PROBLEM:
A full and exact copy of the listing that follows is needed.

-=-=-=-=-

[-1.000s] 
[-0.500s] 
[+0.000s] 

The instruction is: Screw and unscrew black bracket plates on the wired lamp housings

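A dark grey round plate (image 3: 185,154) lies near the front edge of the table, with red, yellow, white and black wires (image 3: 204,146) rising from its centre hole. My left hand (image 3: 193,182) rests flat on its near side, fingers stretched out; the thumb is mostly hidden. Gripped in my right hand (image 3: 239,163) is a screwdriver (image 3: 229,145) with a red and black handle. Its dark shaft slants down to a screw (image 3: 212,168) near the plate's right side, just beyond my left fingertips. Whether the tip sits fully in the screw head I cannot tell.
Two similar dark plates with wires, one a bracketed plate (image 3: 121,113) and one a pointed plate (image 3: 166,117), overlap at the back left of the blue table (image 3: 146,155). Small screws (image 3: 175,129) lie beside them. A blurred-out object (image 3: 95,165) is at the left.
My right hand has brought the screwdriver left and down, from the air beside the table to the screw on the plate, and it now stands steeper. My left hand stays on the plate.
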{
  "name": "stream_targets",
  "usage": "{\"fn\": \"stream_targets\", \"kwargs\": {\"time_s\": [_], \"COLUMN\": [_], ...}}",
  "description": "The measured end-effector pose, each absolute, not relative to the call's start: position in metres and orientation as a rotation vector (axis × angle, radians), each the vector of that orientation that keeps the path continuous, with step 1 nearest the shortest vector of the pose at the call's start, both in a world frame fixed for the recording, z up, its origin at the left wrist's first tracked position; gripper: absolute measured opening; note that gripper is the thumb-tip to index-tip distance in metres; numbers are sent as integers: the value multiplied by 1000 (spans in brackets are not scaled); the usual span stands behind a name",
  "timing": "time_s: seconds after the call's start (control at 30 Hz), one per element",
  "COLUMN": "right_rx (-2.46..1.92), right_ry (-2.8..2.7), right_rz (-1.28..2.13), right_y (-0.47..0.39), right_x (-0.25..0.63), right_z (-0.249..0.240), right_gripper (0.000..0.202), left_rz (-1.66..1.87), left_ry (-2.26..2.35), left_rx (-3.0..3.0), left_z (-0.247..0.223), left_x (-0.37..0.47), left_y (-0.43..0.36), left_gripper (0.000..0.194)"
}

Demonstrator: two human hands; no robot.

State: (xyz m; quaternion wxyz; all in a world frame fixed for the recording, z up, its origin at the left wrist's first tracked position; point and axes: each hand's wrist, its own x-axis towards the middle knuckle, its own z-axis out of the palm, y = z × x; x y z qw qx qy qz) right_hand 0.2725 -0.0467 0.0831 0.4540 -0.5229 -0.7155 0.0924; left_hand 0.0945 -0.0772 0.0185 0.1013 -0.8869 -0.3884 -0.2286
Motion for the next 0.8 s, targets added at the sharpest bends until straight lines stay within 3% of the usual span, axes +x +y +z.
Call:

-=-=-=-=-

RESPONSE TO THIS TASK:
[-1.000s] 
[-0.500s] 
[+0.000s] 

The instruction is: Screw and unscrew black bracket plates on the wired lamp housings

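A dark grey round plate (image 3: 185,154) lies near the front edge of the table, with red, yellow, white and black wires (image 3: 204,146) rising from its centre hole. My left hand (image 3: 193,182) rests flat on its near side, fingers stretched out; the thumb is mostly hidden. Gripped in my right hand (image 3: 239,163) is a screwdriver (image 3: 229,145) with a red and black handle. Its dark shaft slants down to a screw (image 3: 212,168) near the plate's right side, just beyond my left fingertips. Whether the tip sits fully in the screw head I cannot tell.
Two similar dark plates with wires, one a bracketed plate (image 3: 121,113) and one a pointed plate (image 3: 166,117), overlap at the back left of the blue table (image 3: 146,155). Small screws (image 3: 175,129) lie beside them. A blurred-out object (image 3: 95,165) is at the left.
My right hand has brought the screwdriver left and down, from the air beside the table to the screw on the plate, and it now stands steeper. My left hand stays on the plate.
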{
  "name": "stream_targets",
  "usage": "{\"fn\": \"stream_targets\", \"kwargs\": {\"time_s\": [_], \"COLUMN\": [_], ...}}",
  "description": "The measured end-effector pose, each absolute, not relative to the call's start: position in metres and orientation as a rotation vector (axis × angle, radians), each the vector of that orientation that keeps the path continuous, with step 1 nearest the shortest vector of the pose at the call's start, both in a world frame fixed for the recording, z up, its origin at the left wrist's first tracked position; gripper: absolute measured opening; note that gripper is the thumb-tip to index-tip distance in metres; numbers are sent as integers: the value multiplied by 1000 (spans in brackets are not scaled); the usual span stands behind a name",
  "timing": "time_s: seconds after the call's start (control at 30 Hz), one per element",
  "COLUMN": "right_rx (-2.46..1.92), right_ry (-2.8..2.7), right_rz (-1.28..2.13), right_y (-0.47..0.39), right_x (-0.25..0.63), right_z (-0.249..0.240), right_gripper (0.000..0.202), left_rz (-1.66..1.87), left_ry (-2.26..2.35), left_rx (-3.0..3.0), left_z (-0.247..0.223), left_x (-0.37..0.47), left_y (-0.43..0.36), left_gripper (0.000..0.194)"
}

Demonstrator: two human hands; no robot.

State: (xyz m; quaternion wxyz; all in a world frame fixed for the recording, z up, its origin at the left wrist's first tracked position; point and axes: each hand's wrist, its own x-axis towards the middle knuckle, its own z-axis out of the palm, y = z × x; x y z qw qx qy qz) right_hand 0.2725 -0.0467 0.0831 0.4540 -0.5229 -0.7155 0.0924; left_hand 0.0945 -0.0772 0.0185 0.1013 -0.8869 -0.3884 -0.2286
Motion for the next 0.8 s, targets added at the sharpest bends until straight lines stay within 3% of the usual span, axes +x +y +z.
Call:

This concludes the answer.